Jim Acosta has more on their campaigns in the final hours ahead of Super Tuesday 3.0.

(BEGIN VIDEOTAPE)

JIM ACOSTA, CNN SENIOR WHITE HOUSE CORRESPONDENT (voice-over): One day before what's likely to be the biggest Super Tuesday yet, Donald Trump just wants his critics to feel the love.

[01:20:05] DONALD TRUMP (R), PRESIDENTIAL CANDIDATE: This is a love fest.

ACOSTA: As more protesters were removed from another Trump rally, this time in North Carolina, the GOP frontrunner blamed Democrats for the chaos at his events.

TRUMP: The Democrats are seeing what's happening and they try and disrupt what's happening but it's not a big deal. They stand up, they shout for a couple of seconds, and they got whisked out.
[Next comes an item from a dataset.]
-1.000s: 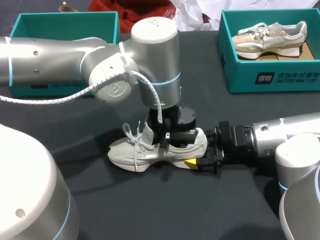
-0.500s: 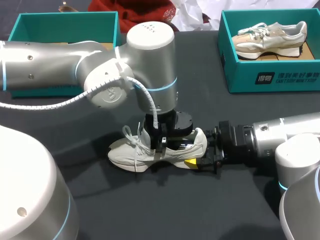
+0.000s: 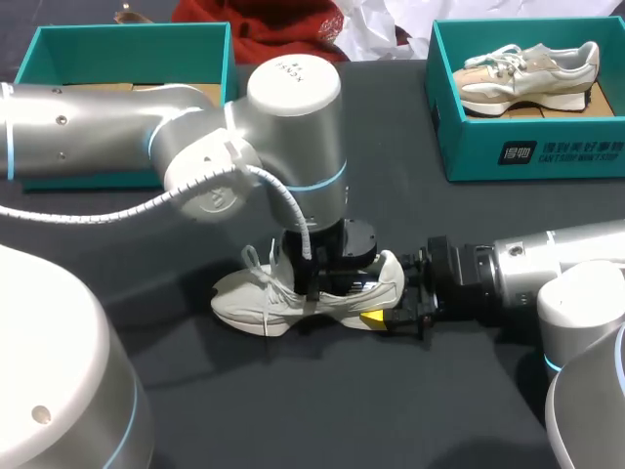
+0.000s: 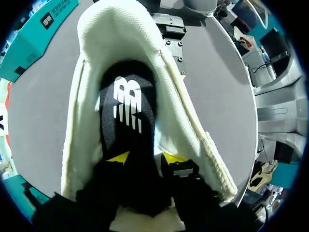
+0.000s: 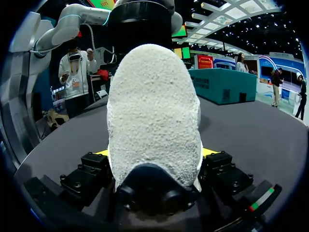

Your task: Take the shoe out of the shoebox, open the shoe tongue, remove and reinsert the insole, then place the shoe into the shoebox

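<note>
**tealbox_fan:** What's in the boxes, and where's the shoe we care about?

**rizon_watcher:** Biggest first. Over the dark table [image 3: 293,410], the left arm [image 3: 117,127] comes in from the left edge and drops straight down at frame centre. The right arm [image 3: 547,269] lies low along the lower right.

The teal shoebox [image 3: 532,147] at upper right holds a second sneaker [image 3: 527,73], cream and tan, on its side. The other teal box [image 3: 127,54] at upper left shows only brown cardboard, and the arm cuts off its front.

The white shoe [image 3: 264,298] is out of both boxes. It sits upright on the table at centre, toe pointing left.

**tealbox_fan:** And the pincers?

**rizon_watcher:** The right gripper [image 5: 154,154] is clamped on the heel, with a yellow tip on each side.

The left gripper [image 4: 145,157] reaches down into the shoe's opening. Its tips sit either side of the black insole [image 4: 128,111] and look pinched on it, but the contact is dark and hard to make out. In the head view the wrist hides those fingers completely.
</note>
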You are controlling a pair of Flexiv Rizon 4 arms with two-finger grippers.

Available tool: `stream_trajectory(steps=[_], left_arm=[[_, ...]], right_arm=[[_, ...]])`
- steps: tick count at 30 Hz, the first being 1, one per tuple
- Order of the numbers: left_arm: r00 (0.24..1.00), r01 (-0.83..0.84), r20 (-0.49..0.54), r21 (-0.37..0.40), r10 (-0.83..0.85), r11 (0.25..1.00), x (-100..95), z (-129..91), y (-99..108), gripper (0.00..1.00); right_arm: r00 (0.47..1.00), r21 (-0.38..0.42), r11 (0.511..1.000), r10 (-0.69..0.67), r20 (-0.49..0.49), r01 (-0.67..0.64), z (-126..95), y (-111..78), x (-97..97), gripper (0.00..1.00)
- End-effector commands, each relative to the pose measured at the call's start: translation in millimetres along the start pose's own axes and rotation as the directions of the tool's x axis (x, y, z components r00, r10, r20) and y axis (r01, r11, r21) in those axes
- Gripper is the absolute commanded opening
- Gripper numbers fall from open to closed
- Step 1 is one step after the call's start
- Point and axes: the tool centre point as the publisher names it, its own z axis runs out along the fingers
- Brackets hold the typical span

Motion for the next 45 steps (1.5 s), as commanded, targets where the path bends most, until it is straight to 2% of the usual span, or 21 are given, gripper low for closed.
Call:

ACOSTA: And Trump told Wolf Blitzer the media is also at fault for hyping the protest.

TRUMP: There's not much violence. Let's not even use the word violence. There's very little disruption generally speaking.

ACOSTA: Sarah Palin has some choice words for the demonstrators labeling them thugs at a Trump rally in Tampa.

SARAH PALIN, FORMER ALASKA GOVERNOR: What we don't have time for is all that petty, punk-ass little thuggery stuff.

ACOSTA: But after a near riot when Trump canceled his rally in Chicago, that protester who tried to confront Trump in Ohio, and the police pepper-spraying demonstrators in Kansas City, the other Republican candidates are warning their party could face a grim future.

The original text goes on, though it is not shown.